GPCRautomodel allows the user to upload a GPCR sequence, choose a ligand in a library and obtain the 3D structure of the free receptor and ligand-receptor complex
Dove is a deep learning based protein docking model evluation method.It will use the atom information such as postions, types, energy scores in the interface area to judge if the docking model is reasonable.

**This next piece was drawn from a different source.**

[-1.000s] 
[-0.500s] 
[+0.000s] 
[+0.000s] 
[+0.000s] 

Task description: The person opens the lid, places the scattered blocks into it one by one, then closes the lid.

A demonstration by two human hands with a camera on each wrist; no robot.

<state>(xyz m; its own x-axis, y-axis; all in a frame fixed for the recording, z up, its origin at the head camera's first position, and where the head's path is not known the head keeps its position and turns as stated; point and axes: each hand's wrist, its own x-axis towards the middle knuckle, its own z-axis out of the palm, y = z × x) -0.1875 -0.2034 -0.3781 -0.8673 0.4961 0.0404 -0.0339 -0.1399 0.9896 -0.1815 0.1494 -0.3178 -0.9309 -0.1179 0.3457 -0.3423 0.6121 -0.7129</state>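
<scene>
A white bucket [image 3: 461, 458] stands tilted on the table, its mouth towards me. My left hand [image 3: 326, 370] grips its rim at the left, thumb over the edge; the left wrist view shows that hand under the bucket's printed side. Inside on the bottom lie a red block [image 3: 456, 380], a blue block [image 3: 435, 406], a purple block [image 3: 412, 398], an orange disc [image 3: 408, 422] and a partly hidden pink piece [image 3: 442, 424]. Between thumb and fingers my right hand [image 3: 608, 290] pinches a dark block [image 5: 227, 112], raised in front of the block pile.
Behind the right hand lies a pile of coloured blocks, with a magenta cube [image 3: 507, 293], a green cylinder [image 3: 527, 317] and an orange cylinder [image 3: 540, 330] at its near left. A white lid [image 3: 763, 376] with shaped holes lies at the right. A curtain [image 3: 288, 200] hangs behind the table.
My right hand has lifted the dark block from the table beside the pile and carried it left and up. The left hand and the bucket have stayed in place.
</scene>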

DOCK addresses the problem of “docking” molecules to each other. In general, “docking” is the identification of the low-energy binding modes of a small molecule, or ligand, within the active site of a macromolecule, or receptor, whose structure is known. A compound that interacts strongly with, or binds, a receptor associated with a disease may inhibit its function and thus act as a drug. Solving the docking problem computationally requires an accurate representation of the molecular energetics as well as an efficient algorithm to search the potential binding modes.
3DGarden (Global and Restrained Docking Exploration Nexus) is an integrated software suite for performing protein-protein and protein-polynucleotide docking. For any pair of biomolecules structures specified by the user, 3DGarden’s primary function is to generate an ensemble of putative complexed structures and rank them. The highest-ranking candidates constitute predictions for the structure of the complex. 3DGarden cannot be used to decide whether or not a particular pair of biomolecules interacts. Complexes of protein and nucleic acid chains can also be specified as individual interactors for docking purposes.